Meanwhile their wives went to distant places to
trade and kept families going."
Indeed,
the sudden increase in the economic strength and
status of women is one of manifold changes that
have taken place North Korea over the past 10 or
15 years. The old Stalinist society is dead. It
has died a slow but natural death over the past
decade and, in spite of Pyongyang's frequent and
loud protestation to the contrary, capitalism has
been reborn in North Korea. The old socialist
state-managed economy of steel mills and coal
mines hardly functions at all, and the ongoing
economic activity is largely private in nature.
But the new North Korean capitalism of
dirty marketplaces, charcoal trucks and badly
dressed vendors with huge sacks of merchandise on
their backs demonstrates one surprising feature:
it has a distinctly female face.

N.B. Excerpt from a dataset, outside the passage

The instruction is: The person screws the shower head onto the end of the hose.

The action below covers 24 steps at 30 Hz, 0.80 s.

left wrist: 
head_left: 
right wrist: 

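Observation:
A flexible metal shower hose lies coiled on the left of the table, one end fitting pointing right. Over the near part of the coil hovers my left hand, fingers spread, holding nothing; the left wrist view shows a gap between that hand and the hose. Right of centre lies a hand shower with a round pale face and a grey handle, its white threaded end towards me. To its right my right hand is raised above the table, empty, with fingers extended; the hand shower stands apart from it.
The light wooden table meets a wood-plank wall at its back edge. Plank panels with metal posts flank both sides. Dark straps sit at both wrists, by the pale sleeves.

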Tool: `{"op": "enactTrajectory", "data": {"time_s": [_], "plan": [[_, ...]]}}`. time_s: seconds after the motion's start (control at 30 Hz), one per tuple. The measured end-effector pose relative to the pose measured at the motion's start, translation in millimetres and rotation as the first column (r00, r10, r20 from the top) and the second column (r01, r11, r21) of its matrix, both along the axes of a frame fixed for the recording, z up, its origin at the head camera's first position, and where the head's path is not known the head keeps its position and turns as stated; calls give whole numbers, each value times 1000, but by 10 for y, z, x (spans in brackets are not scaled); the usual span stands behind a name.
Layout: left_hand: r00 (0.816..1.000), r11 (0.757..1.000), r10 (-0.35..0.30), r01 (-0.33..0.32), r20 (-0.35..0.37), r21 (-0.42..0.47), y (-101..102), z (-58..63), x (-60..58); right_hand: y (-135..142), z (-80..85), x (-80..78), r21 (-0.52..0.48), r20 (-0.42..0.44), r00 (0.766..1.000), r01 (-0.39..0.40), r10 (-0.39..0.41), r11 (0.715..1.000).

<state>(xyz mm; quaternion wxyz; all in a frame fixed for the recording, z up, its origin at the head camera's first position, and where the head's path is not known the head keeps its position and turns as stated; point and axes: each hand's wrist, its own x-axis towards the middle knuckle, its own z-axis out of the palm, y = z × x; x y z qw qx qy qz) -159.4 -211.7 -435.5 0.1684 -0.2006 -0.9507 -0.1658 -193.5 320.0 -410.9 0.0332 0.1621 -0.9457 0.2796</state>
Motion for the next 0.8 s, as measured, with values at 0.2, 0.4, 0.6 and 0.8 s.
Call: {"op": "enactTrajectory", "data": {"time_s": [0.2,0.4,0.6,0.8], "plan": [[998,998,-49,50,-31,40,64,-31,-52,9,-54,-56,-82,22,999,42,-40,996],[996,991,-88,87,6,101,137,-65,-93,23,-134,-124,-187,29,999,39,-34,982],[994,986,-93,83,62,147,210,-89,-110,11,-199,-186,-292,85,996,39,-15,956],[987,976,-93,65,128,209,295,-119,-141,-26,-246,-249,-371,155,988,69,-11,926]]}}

Women are
over-represented among the leaders of the growing
post-Stalinist economy - a least on the lower
level, among the market traders and small-time
entrepreneurs.
This partially reflects a
growth pattern of North Korean neo-capitalism.
Unlike the restoration of capitalism in the former
Soviet Union or China, the "post-socialist
capitalism" of North Korea is not an affair
planned and encouraged by people from the top
tiers of the late communist hierarchy. Rather, it
is capitalism from below, which grows in spite of
government's attempts to reverse the process and
turn the clock back.
Until around 1990,
the markets and private trade of all kinds played
a very moderate role in North Korean society. Most
people were content with what they were officially
allocated through the elaborate public
distribution system, and did not want to look for
more opportunities. The government also did its
best to suppress the capitalist spirit. The
rations were not too generous, but still
sufficient for survival.
And then things
began to fall apart. The collapse of the Union of
Soviet Socialist Republics brought a sudden end to
the flow of the Soviet aid (which was,
incidentally, happily accepted but never publicly
admitted by the North Korean side). This triggered
an implosion of the North Korean economy. In the
early 1990s people discovered that the rations
were not enough for survival, and thus something
had to be done. In a matter of years acute
shortages of food developed into a large-scale
famine, and in 1994-96 the public distribution
system ceased to function in most parts of the
country.
But men still felt bound to their
jobs by their obligations and rations (distributed
through workplaces). Actually, rations were not
forthcoming, but this did not matter. Being used
to the stability of the previous decades, the
North Koreans saw the situation as merely a
temporary crisis that soon would be overcome
somehow. No doubt, they reasoned, one day
everything will go back to the "normal" (that is,
Stalinist) state of affairs. So men believed that
it would be wise to keep their jobs in order to
resume their careers after eventual normalization
of the situation. The ubiquitous "organizational
life" also played its role: a North Korean adult
is required to attend endless indoctrination
sessions and meetings, and these requirements are
more demanding for males than for females.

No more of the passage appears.